The 2018 legislation is designed to give bankers the “bail-in” option in the next global financial crisis because central banks and governments around the world fired off their ammunition propping up the system after the 2008 melt-down. Instead of governments bailing them out, the banks will bail themselves in by financial cannibalism.

The bail-in policy was first enforced in Cyprus in 2013. It has since crept into law around the world except in India where public opinion mobilised in 2017 and created such an uproar that the Government withdrew, at least for the time being. Australia is now close to swallowing this witches’ brew cooked up by international authorities such as the Financial Stability Board to protect the system at the expense of the common man.
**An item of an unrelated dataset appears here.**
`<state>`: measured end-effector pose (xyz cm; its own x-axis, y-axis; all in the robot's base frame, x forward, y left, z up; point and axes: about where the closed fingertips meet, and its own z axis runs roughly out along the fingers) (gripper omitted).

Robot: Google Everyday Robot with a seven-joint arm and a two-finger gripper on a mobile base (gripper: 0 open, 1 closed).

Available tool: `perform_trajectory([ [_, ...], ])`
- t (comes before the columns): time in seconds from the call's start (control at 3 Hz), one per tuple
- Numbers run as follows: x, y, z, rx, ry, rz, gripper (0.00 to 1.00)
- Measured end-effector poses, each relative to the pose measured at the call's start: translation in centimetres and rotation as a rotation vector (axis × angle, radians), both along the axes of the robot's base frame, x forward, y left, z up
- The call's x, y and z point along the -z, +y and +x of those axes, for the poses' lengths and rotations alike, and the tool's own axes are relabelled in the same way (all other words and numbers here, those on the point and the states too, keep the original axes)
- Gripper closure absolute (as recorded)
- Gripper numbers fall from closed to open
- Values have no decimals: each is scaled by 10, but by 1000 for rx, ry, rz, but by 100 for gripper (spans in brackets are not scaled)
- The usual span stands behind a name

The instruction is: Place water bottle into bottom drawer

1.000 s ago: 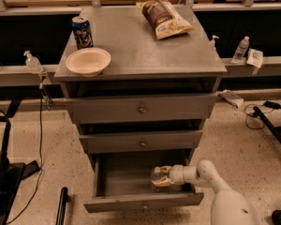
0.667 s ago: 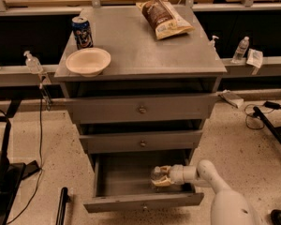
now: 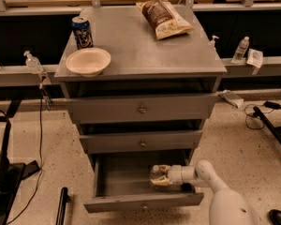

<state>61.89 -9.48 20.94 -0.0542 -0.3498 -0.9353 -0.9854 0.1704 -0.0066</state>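
The bottom drawer [image 3: 143, 202] of the grey cabinet is pulled open, its flat front with a small knob facing me. My white arm reaches in from the lower right. My gripper [image 3: 163, 176] is inside the drawer at its right side, shut on the clear water bottle [image 3: 155, 176], which lies sideways just above the drawer floor.
On the cabinet top [image 3: 140, 55] stand a blue drink can [image 3: 82, 32], a white bowl [image 3: 88, 61] and a snack bag [image 3: 165, 18]. The two upper drawers [image 3: 141, 109] are shut. Sanitizer bottles [image 3: 33, 62] stand on side ledges. Cables and a stand [image 3: 271, 121] lie on the floor.
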Motion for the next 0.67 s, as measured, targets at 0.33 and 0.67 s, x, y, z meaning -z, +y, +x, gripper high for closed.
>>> perform_trajectory([
  [0.33, 2, 5, -2, -6, 4, 4, 0],
  [0.67, 2, 5, -2, -6, 4, 4, 0],
])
To say that Treasury and APRA were disingenuous in their submissions to the current Senate inquiry is to understate their duplicity in pretending that the 2018 Act does not include deposits. The Australian Citizens Party in one of their many media releases on the issue quotes Sir Walter Scott. “Oh what a tangled web we weave when first we practise to deceive.” The Treasury does not have a leg to stand on. “In trying to claim Australian deposits can’t be bailed in, but then opposing a bill that would ensure beyond doubt that they can’t, the Government has twisted itself in a knot.” There is simply no excuse for not passing the amendment introduced by Senator Malcolm Roberts and now being studied by the Economics Legislation Committee.
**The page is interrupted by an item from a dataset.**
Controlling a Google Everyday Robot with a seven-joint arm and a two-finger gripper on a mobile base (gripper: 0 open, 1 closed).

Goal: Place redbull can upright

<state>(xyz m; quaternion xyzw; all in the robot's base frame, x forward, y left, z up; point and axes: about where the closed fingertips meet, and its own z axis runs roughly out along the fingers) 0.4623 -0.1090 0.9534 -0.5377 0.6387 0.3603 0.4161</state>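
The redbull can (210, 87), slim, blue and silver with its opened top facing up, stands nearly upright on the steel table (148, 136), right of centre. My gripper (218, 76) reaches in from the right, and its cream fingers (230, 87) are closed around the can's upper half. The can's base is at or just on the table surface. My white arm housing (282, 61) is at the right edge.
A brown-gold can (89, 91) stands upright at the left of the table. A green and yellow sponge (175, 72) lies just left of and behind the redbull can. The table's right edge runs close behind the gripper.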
Australian economist and Parliament House insider John Adams is talking himself hoarse opposing the bail-in strategy. He can be seen with financial analyst Martin North on their YouTube channel, “In the Interests of the People” The most interesting comment on the 2018 legislation comes from another banking and Liberal Party insider, Nick Hossack, whose position might be described as purist Milton Friedman. “Market discipline” is his mantra and he deserves credit for his honesty.

Hossack is quoted in a comprehensive report on the bail-in issue by ABC business reporter Nassim Khadem which is easy to find online. “If legal clarity is the goal, then it would be better for market discipline of banks to be clear in the legislation that depositors do face some risk of write-off or conversion to shares.”

This is realistic. Economists tell us a bank deposit is an unsecured loan to a bank. Personally I think it is not good public policy. It is all very well for insiders like Tim Wilson, the Liberal MHR for Goldstein, to tell us we can buy precious metals but most of us are not Rockefellers and if we all take our money out of the bank and buy gold ingots from the Perth Mint governments will soon act to stop such a run on the banks.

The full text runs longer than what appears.